▶ _Exercise objective_
All the data should be repeated exactly. Any image in it is left out.

▶ _Raw data_
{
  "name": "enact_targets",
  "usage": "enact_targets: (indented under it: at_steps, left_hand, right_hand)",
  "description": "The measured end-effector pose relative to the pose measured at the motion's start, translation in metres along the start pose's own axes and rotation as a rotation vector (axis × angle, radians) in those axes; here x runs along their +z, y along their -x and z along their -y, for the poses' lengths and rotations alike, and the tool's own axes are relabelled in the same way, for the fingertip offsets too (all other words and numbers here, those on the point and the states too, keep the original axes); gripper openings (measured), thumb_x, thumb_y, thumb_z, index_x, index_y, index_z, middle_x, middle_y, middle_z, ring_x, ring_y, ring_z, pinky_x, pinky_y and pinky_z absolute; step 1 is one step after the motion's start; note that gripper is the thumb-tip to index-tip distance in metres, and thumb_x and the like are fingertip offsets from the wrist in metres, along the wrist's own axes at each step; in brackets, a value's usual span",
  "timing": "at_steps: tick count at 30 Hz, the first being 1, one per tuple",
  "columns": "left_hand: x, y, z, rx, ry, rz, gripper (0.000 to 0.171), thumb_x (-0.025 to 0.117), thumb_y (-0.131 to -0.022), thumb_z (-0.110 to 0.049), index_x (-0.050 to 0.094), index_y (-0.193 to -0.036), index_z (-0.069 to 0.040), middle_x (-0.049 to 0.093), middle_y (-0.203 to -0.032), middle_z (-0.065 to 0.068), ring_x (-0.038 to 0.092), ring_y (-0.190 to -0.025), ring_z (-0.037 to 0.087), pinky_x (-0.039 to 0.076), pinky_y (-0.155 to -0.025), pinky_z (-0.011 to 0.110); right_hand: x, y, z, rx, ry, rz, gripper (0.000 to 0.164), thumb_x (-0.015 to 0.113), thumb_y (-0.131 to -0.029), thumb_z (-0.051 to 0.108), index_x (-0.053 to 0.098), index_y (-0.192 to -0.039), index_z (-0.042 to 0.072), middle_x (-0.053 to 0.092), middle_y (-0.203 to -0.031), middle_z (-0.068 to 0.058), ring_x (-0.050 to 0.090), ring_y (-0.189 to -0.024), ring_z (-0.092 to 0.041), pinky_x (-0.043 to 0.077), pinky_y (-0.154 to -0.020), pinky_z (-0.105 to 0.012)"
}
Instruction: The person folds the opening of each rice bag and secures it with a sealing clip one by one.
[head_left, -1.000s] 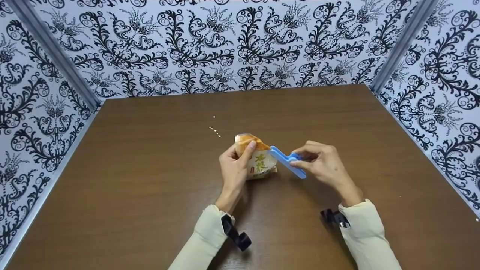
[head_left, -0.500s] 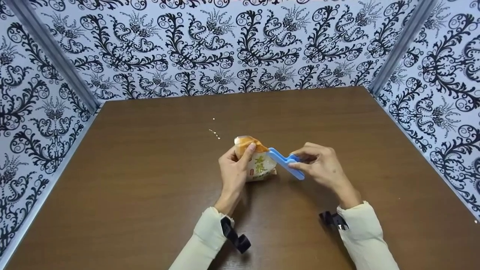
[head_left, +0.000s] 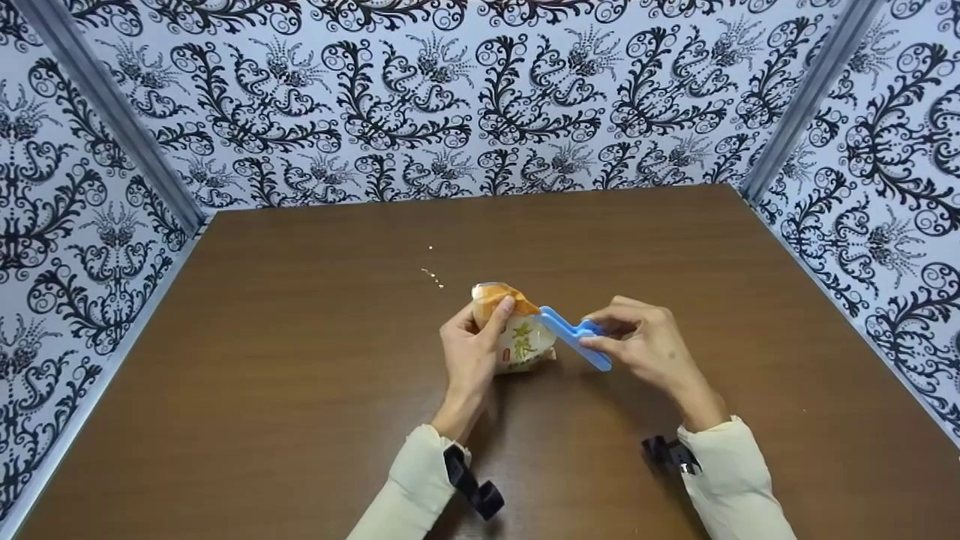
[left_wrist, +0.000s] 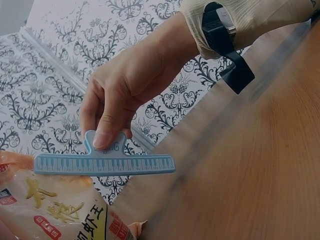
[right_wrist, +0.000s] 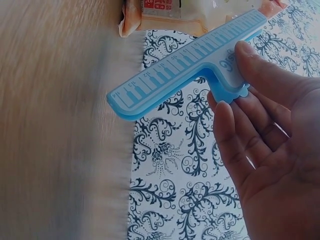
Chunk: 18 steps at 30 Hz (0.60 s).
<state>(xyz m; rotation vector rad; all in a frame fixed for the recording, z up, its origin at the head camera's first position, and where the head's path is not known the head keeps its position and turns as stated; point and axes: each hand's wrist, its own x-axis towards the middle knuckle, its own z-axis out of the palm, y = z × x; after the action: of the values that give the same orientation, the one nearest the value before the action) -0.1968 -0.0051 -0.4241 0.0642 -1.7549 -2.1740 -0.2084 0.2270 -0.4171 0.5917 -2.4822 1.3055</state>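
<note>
In the head view, my left hand [head_left: 470,354] pinches the folded orange top of a whitish snack bag [head_left: 523,341], thumb on the near side. My right hand [head_left: 651,345] pinches the handles of a light blue bag clip [head_left: 568,330] between thumb and fingers. The clip slants down to the right, its upper left end at the right corner of the fold. Seen from the left wrist, the clip [left_wrist: 105,164] has a ruler pattern and its left part overlaps the bag's top edge [left_wrist: 20,161]. Whether it bites the bag is not visible.
The brown table [head_left: 300,360] lies beneath both hands. A few pale crumbs [head_left: 433,277] are scattered beyond the bag to the left. Patterned walls [head_left: 420,97] enclose the back and sides. Dark straps [head_left: 472,480] hang at the wrists.
The scene sits slightly lower in the head view, as the camera has tilted. Hands, bag and clip keep nearly the same places relative to one another.
</note>
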Motion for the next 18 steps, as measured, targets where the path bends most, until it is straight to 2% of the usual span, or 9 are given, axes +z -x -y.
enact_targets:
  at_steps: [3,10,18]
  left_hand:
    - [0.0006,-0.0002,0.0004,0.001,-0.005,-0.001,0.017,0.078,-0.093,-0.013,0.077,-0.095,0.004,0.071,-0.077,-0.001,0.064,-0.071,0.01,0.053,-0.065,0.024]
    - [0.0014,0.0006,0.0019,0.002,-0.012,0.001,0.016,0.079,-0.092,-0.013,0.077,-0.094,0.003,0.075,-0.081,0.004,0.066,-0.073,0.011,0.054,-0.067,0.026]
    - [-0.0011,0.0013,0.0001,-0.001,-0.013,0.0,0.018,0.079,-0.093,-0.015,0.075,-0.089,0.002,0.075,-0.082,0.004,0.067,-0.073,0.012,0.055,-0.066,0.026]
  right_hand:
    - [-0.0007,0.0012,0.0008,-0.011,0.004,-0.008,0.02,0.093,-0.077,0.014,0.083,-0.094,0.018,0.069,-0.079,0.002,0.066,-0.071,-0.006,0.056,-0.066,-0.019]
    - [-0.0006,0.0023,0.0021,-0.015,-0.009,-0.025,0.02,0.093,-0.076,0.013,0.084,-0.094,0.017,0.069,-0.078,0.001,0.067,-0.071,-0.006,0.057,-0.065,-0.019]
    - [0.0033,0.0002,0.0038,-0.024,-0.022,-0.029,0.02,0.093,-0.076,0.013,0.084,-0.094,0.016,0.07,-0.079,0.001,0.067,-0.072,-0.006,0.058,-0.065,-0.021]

▶ _Response area_
{
  "name": "enact_targets",
  "usage": "enact_targets: (indented under it: at_steps, left_hand, right_hand)",
  "description": "The measured end-effector pose relative to the pose measured at the motion's start, translation in metres along the start pose's own axes and rotation as a rotation vector (axis × angle, radians) in those axes; here x runs along their +z, y along their -x and z along their -y, for the poses' lengths and rotations alike, and the tool's own axes are relabelled in the same way, for the fingertip offsets too (all other words and numbers here, those on the point and the states too, keep the original axes); gripper openings (measured), thumb_x, thumb_y, thumb_z, index_x, index_y, index_z, middle_x, middle_y, middle_z, ring_x, ring_y, ring_z, pinky_x, pinky_y and pinky_z absolute; step 1 is one step after the motion's start; note that gripper is the thumb-tip to index-tip distance in metres, and thumb_x and the like are fingertip offsets from the wrist in metres, along the wrist's own axes at each step; in brackets, a value's usual span",
  "timing": "at_steps: tick count at 30 Hz, the first being 1, one per tuple",
  "columns": "left_hand: x, y, z, rx, ry, rz, gripper (0.000 to 0.171), thumb_x (-0.025 to 0.117), thumb_y (-0.131 to -0.022), thumb_z (-0.110 to 0.049), index_x (-0.050 to 0.094), index_y (-0.193 to -0.036), index_z (-0.069 to 0.040), middle_x (-0.049 to 0.093), middle_y (-0.203 to -0.032), middle_z (-0.065 to 0.068), ring_x (-0.038 to 0.092), ring_y (-0.190 to -0.025), ring_z (-0.037 to 0.087), pinky_x (-0.039 to 0.076), pinky_y (-0.155 to -0.025), pinky_z (-0.011 to 0.110); right_hand: x, y, z, rx, ry, rz, gripper (0.000 to 0.164), thumb_x (-0.015 to 0.113), thumb_y (-0.131 to -0.029), thumb_z (-0.051 to 0.108), index_x (-0.053 to 0.098), index_y (-0.192 to -0.039), index_z (-0.042 to 0.072), middle_x (-0.053 to 0.092), middle_y (-0.203 to -0.031), middle_z (-0.068 to 0.058), ring_x (-0.050 to 0.090), ring_y (-0.189 to -0.024), ring_z (-0.092 to 0.041), pinky_x (-0.043 to 0.077), pinky_y (-0.154 to -0.020), pinky_z (-0.105 to 0.012)"
}
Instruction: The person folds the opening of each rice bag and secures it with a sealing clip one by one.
[head_left, -1.000s] 
[head_left, -0.500s] 
[head_left, +0.000s] 
[left_wrist, +0.000s] 
[right_wrist, +0.000s] 
Chunk: 18 steps at 30 Hz (0.60 s).
<state>(xyz m; rotation vector rad; all in a frame fixed for the recording, z up, its origin at the head camera's first position, and where the head's path is not known the head keeps its position and turns as stated; point and axes: each hand's wrist, its own x-axis towards the middle knuckle, its own z-axis out of the palm, y = z × x; after the action: of the values that give the same orientation, the one nearest the value before the action) -0.1968 -0.0051 -0.4241 0.0642 -1.7549 -2.1740 -0.2084 0.2270 -0.4171 0.5917 -2.4822 1.3055</state>
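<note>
In the head view, my left hand [head_left: 470,354] pinches the folded orange top of a whitish snack bag [head_left: 523,341], thumb on the near side. My right hand [head_left: 651,345] pinches the handles of a light blue bag clip [head_left: 568,330] between thumb and fingers. The clip slants down to the right, its upper left end at the right corner of the fold. Seen from the left wrist, the clip [left_wrist: 105,164] has a ruler pattern and its left part overlaps the bag's top edge [left_wrist: 20,161]. Whether it bites the bag is not visible.
The brown table [head_left: 300,360] lies beneath both hands. A few pale crumbs [head_left: 433,277] are scattered beyond the bag to the left. Patterned walls [head_left: 420,97] enclose the back and sides. Dark straps [head_left: 472,480] hang at the wrists.
The scene sits slightly lower in the head view, as the camera has tilted. Hands, bag and clip keep nearly the same places relative to one another.
</note>
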Motion for the next 18 steps, as measured, targets where the path bends most, until it is straight to 2% of the usual span, or 9 are given, axes +z -x -y.
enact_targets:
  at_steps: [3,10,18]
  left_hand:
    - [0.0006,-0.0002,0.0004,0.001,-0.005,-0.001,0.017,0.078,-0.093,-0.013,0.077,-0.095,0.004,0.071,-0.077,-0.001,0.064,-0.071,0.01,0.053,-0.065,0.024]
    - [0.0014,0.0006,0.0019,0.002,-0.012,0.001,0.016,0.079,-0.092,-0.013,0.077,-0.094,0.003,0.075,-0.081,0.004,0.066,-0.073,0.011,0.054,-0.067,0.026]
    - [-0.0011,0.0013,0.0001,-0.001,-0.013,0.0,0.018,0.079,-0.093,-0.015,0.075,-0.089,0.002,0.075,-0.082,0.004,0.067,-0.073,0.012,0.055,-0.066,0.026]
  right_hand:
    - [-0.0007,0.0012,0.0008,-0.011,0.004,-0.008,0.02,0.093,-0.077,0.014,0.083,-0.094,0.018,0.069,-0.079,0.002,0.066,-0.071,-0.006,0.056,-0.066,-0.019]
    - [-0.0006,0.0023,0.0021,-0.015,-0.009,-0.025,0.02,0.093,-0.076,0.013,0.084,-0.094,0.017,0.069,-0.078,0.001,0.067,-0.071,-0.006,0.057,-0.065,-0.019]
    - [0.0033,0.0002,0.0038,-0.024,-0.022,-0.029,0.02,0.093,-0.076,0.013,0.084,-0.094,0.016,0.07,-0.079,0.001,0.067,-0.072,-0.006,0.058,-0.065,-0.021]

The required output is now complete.